§ Task directions
Set down every entry once more, exactly as it appears.

[Records provided — start]

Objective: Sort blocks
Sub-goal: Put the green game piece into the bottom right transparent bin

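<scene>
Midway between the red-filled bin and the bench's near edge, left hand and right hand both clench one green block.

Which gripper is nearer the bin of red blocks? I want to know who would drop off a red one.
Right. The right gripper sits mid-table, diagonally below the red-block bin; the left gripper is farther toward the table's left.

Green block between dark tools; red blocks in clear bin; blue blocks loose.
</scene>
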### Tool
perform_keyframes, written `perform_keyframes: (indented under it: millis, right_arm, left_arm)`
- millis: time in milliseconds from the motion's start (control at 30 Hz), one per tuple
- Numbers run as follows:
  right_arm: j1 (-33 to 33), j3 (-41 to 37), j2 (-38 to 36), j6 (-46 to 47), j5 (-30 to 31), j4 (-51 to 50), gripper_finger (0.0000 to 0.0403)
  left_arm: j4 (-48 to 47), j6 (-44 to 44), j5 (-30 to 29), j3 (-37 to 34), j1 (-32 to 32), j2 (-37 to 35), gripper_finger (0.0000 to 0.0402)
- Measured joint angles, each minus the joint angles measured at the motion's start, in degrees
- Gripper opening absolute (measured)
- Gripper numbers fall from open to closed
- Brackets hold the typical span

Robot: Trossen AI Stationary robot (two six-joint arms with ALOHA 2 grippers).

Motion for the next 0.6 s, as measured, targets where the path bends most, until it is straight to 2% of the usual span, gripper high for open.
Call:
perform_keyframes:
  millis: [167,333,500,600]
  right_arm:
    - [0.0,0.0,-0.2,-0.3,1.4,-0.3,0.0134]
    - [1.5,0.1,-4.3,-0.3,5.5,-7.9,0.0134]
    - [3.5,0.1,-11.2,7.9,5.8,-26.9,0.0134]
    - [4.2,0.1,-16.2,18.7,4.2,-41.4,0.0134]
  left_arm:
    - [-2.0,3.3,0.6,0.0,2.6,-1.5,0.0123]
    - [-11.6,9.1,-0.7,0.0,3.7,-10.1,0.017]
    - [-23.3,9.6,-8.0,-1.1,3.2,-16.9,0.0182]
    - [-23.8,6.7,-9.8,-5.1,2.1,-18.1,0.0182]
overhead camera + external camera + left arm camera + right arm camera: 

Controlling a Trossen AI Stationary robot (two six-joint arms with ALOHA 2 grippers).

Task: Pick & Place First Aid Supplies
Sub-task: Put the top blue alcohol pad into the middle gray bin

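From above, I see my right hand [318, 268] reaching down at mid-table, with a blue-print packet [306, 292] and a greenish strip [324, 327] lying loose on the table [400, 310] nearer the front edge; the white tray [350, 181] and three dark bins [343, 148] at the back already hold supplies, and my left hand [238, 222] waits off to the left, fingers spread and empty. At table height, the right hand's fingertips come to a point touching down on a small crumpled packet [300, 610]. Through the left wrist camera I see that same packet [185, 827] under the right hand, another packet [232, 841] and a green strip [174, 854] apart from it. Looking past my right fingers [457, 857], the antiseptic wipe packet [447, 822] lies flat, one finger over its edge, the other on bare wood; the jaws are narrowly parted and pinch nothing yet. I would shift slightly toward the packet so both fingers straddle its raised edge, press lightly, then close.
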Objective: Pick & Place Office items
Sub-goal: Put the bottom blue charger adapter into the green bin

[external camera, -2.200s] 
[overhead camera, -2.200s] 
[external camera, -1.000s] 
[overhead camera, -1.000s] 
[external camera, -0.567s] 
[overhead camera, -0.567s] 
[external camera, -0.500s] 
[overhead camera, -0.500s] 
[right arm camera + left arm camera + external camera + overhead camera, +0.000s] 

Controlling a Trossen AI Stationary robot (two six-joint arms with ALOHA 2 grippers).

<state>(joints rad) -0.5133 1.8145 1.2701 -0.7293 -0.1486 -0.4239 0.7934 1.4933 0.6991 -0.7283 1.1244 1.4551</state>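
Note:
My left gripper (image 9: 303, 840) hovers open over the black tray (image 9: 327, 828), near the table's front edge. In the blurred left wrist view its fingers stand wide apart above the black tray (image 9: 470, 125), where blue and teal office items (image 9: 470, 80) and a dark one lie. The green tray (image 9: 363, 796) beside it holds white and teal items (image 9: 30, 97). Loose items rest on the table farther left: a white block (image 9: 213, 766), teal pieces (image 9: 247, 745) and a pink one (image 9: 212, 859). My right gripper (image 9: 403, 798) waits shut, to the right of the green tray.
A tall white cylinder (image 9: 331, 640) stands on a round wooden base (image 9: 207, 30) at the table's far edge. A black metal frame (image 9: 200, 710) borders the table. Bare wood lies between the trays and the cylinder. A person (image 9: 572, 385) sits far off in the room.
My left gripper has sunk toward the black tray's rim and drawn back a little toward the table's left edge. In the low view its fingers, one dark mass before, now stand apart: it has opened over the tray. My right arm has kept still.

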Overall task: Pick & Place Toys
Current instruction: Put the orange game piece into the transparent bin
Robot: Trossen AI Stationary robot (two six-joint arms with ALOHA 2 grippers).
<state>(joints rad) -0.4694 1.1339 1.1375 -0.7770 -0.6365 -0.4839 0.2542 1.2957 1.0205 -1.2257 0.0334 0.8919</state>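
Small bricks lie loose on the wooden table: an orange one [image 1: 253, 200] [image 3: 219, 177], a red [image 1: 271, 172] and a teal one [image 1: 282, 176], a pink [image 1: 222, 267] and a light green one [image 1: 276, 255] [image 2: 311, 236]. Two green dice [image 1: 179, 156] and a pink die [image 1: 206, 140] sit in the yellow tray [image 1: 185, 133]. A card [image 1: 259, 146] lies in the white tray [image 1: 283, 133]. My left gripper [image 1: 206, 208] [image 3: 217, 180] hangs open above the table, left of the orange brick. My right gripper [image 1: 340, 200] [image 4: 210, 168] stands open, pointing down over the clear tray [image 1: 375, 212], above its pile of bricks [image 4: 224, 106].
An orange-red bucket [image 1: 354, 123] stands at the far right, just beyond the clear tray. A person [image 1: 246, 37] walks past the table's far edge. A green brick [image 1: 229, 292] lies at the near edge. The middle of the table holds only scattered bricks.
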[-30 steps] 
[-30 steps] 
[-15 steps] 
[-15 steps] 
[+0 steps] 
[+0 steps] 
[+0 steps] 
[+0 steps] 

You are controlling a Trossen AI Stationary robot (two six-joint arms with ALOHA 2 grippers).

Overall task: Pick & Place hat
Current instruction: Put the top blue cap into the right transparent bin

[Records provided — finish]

§ Output below
Objective: Sort blocks
Sub-goal: Put the green game piece into the bottom right transparent bin

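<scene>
Midway between the red-filled bin and the bench's near edge, left hand and right hand both clench one green block.

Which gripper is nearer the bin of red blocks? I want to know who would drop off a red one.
Right. The right gripper sits mid-table, diagonally below the red-block bin; the left gripper is farther toward the table's left.

Green block between dark tools; red blocks in clear bin; blue blocks loose.
</scene>
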### Tool
perform_keyframes, written `perform_keyframes: (indented under it: millis, right_arm, left_arm)`
- millis: time in milliseconds from the motion's start (control at 30 Hz), one per tuple
- Numbers run as follows:
  right_arm: j1 (-33 to 33), j3 (-41 to 37), j2 (-38 to 36), j6 (-46 to 47), j5 (-30 to 31), j4 (-51 to 50), gripper_finger (0.0000 to 0.0403)
  left_arm: j4 (-48 to 47), j6 (-44 to 44), j5 (-30 to 29), j3 (-37 to 34), j1 (-32 to 32), j2 (-37 to 35), gripper_finger (0.0000 to 0.0402)
- Measured joint angles, each minus the joint angles measured at the motion's start, in degrees
- Gripper opening absolute (measured)
- Gripper numbers fall from open to closed
- Brackets hold the typical span

Robot: Trossen AI Stationary robot (two six-joint arms with ALOHA 2 grippers).

Motion for the next 0.6 s, as measured, targets where the path bends most, until it is straight to 2% of the usual span, gripper high for open.
Call:
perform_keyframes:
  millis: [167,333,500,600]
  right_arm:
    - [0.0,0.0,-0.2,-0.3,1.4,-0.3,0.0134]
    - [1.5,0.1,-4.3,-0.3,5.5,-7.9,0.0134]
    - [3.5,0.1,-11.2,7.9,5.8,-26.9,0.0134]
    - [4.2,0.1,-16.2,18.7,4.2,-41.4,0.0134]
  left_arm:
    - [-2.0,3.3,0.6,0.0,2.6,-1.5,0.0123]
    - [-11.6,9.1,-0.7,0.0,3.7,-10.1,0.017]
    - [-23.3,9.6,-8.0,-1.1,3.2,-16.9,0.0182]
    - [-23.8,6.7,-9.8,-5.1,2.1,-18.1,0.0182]
overhead camera + external camera + left arm camera + right arm camera: 

Controlling a Trossen AI Stationary robot (two six-joint arms with ALOHA 2 grippers).

Task: Pick & Place First Aid Supplies
Sub-task: Put the top blue alcohol pad into the middle gray bin

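From above, I see my right hand [318, 268] reaching down at mid-table, with a blue-print packet [306, 292] and a greenish strip [324, 327] lying loose on the table [400, 310] nearer the front edge; the white tray [350, 181] and three dark bins [343, 148] at the back already hold supplies, and my left hand [238, 222] waits off to the left, fingers spread and empty. At table height, the right hand's fingertips come to a point touching down on a small crumpled packet [300, 610]. Through the left wrist camera I see that same packet [185, 827] under the right hand, another packet [232, 841] and a green strip [174, 854] apart from it. Looking past my right fingers [457, 857], the antiseptic wipe packet [447, 822] lies flat, one finger over its edge, the other on bare wood; the jaws are narrowly parted and pinch nothing yet. I would shift slightly toward the packet so both fingers straddle its raised edge, press lightly, then close.
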Objective: Pick & Place Office items
Sub-goal: Put the bottom blue charger adapter into the green bin

[external camera, -2.200s] 
[overhead camera, -2.200s] 
[external camera, -1.000s] 
[overhead camera, -1.000s] 
[external camera, -0.567s] 
[overhead camera, -0.567s] 
[external camera, -0.500s] 
[overhead camera, -0.500s] 
[right arm camera + left arm camera + external camera + overhead camera, +0.000s] 

Controlling a Trossen AI Stationary robot (two six-joint arms with ALOHA 2 grippers).

<state>(joints rad) -0.5133 1.8145 1.2701 -0.7293 -0.1486 -0.4239 0.7934 1.4933 0.6991 -0.7283 1.1244 1.4551</state>
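Note:
My left gripper (image 9: 303, 840) hovers open over the black tray (image 9: 327, 828), near the table's front edge. In the blurred left wrist view its fingers stand wide apart above the black tray (image 9: 470, 125), where blue and teal office items (image 9: 470, 80) and a dark one lie. The green tray (image 9: 363, 796) beside it holds white and teal items (image 9: 30, 97). Loose items rest on the table farther left: a white block (image 9: 213, 766), teal pieces (image 9: 247, 745) and a pink one (image 9: 212, 859). My right gripper (image 9: 403, 798) waits shut, to the right of the green tray.
A tall white cylinder (image 9: 331, 640) stands on a round wooden base (image 9: 207, 30) at the table's far edge. A black metal frame (image 9: 200, 710) borders the table. Bare wood lies between the trays and the cylinder. A person (image 9: 572, 385) sits far off in the room.
My left gripper has sunk toward the black tray's rim and drawn back a little toward the table's left edge. In the low view its fingers, one dark mass before, now stand apart: it has opened over the tray. My right arm has kept still.
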
Overall task: Pick & Place Toys
Current instruction: Put the orange game piece into the transparent bin
Robot: Trossen AI Stationary robot (two six-joint arms with ALOHA 2 grippers).
<state>(joints rad) -0.4694 1.1339 1.1375 -0.7770 -0.6365 -0.4839 0.2542 1.2957 1.0205 -1.2257 0.0334 0.8919</state>
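Small bricks lie loose on the wooden table: an orange one [image 1: 253, 200] [image 3: 219, 177], a red [image 1: 271, 172] and a teal one [image 1: 282, 176], a pink [image 1: 222, 267] and a light green one [image 1: 276, 255] [image 2: 311, 236]. Two green dice [image 1: 179, 156] and a pink die [image 1: 206, 140] sit in the yellow tray [image 1: 185, 133]. A card [image 1: 259, 146] lies in the white tray [image 1: 283, 133]. My left gripper [image 1: 206, 208] [image 3: 217, 180] hangs open above the table, left of the orange brick. My right gripper [image 1: 340, 200] [image 4: 210, 168] stands open, pointing down over the clear tray [image 1: 375, 212], above its pile of bricks [image 4: 224, 106].
An orange-red bucket [image 1: 354, 123] stands at the far right, just beyond the clear tray. A person [image 1: 246, 37] walks past the table's far edge. A green brick [image 1: 229, 292] lies at the near edge. The middle of the table holds only scattered bricks.
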[-30 steps] 
[-30 steps] 
[-15 steps] 
[-15 steps] 
[+0 steps] 
[+0 steps] 
[+0 steps] 
[+0 steps] 

You are controlling a Trossen AI Stationary robot (two six-joint arms with ALOHA 2 grippers).

Overall task: Pick & Place hat
Current instruction: Put the top blue cap into the right transparent bin

What was produced is the complete output.